These companies, which include the likes of Apple, Caterpillar, Cisco and many others, argue that the lower rates that they can see overseas effectively trap their earnings there, according to the news source. They say that the U.S. should follow other industrialized countries and adopt a territorial tax system, which would allow them to pay little to no tax on the foreign profits above what they have already paid in tax-havens abroad. This would encourage them to bring their profits home, they argue. Currently, the U.S. requires companies to pay the difference between foreign taxes and the U.S. corporate tax rate of 35 percent when they repatriate their money, even on goods sold internationally.
Is the higher corporate tax rate in the U.S. hurting the economy? It is difficult to tell, according to 24/7 Wall Street. Conventional wisdom says that the corporate tax rate is paid for by shareholders, though there is some research that suggests that some of it is paid for by workers and consumers as well, in the form of lower wages and higher priced goods. However, neither of these arguments is airtight – in competitive economies, management often has little control over pricing and wages if it wishes to remain profitable.
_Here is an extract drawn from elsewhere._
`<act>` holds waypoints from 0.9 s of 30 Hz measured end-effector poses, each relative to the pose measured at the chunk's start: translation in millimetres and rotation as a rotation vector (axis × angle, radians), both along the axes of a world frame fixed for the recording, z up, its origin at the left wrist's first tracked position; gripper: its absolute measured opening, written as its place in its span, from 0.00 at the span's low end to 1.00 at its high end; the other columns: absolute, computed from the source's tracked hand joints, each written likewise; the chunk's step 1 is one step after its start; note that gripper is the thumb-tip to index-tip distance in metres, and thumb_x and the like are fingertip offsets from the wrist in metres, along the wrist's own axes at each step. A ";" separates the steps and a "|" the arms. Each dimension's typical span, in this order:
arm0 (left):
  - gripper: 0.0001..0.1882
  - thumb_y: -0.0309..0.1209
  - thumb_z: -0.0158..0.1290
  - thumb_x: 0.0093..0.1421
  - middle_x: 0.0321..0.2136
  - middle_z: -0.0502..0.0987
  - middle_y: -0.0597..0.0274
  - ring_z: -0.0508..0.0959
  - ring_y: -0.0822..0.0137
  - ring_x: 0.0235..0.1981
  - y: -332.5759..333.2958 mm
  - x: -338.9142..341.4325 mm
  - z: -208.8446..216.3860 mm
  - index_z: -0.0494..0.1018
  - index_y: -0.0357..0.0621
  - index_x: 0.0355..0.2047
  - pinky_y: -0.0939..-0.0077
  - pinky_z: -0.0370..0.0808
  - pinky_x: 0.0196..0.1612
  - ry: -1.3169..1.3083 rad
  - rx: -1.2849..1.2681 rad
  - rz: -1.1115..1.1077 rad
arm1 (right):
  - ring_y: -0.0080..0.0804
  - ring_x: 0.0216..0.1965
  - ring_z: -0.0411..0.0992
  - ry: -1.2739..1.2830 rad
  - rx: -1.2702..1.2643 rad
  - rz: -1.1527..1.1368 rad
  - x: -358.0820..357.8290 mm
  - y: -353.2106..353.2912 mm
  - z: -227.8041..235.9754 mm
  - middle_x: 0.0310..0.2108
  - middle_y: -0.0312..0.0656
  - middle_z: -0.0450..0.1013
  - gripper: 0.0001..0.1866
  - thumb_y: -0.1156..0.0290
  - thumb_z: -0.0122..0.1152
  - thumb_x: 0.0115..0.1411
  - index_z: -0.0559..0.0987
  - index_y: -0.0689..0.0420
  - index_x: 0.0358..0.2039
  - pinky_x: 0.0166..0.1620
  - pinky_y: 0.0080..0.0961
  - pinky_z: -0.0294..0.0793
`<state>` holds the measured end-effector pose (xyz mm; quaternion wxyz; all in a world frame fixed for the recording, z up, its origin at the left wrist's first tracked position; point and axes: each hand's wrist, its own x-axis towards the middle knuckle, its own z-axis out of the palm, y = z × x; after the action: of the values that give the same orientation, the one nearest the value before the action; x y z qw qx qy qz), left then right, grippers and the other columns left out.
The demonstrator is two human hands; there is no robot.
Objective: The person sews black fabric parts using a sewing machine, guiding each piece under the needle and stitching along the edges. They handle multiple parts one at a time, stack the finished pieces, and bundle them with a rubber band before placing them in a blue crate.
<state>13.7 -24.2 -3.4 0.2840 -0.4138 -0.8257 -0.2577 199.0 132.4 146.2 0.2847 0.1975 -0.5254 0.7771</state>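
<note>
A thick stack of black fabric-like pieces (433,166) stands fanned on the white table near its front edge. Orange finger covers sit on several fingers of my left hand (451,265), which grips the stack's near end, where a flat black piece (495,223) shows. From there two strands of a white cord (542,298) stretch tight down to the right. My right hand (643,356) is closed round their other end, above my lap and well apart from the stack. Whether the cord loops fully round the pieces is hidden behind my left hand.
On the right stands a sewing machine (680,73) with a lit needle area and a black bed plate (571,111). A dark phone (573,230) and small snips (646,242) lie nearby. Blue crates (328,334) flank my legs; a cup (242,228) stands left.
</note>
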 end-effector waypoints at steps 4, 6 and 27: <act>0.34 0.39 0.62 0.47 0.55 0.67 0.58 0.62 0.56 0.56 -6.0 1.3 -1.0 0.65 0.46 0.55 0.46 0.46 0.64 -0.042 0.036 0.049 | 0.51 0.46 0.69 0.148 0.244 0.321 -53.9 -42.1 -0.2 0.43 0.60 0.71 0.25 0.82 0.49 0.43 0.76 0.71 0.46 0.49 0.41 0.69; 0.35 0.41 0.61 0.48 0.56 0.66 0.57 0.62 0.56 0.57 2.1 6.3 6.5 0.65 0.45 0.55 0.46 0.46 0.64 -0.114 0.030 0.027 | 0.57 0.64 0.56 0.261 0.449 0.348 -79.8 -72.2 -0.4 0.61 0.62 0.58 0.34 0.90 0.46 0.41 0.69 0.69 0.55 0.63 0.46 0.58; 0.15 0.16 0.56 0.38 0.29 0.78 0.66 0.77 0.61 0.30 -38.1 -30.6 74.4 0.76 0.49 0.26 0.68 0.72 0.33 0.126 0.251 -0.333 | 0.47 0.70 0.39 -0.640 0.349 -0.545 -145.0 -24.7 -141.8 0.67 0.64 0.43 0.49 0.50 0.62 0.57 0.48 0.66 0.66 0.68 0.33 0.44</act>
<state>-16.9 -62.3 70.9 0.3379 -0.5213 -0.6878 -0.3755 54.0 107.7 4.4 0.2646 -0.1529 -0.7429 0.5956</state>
This coming November, Rep. Dave Camp, the Michigan Republican who is chairman of the House Ways and Means Committee, will not be running again, according to the Journal. In his place is expected to be Rep. Paul Ryan, R-Wisconsin, or Rep. Kevin Brady, R-Texas. Sen. Levin, chairman of the Senate subcommittee that called Caterpillar, Apple Inc., Hewlett-Packard Co. and Microsoft Corp. to hearings over their tax practices is also retiring. Where the debate will go next depends on the voters.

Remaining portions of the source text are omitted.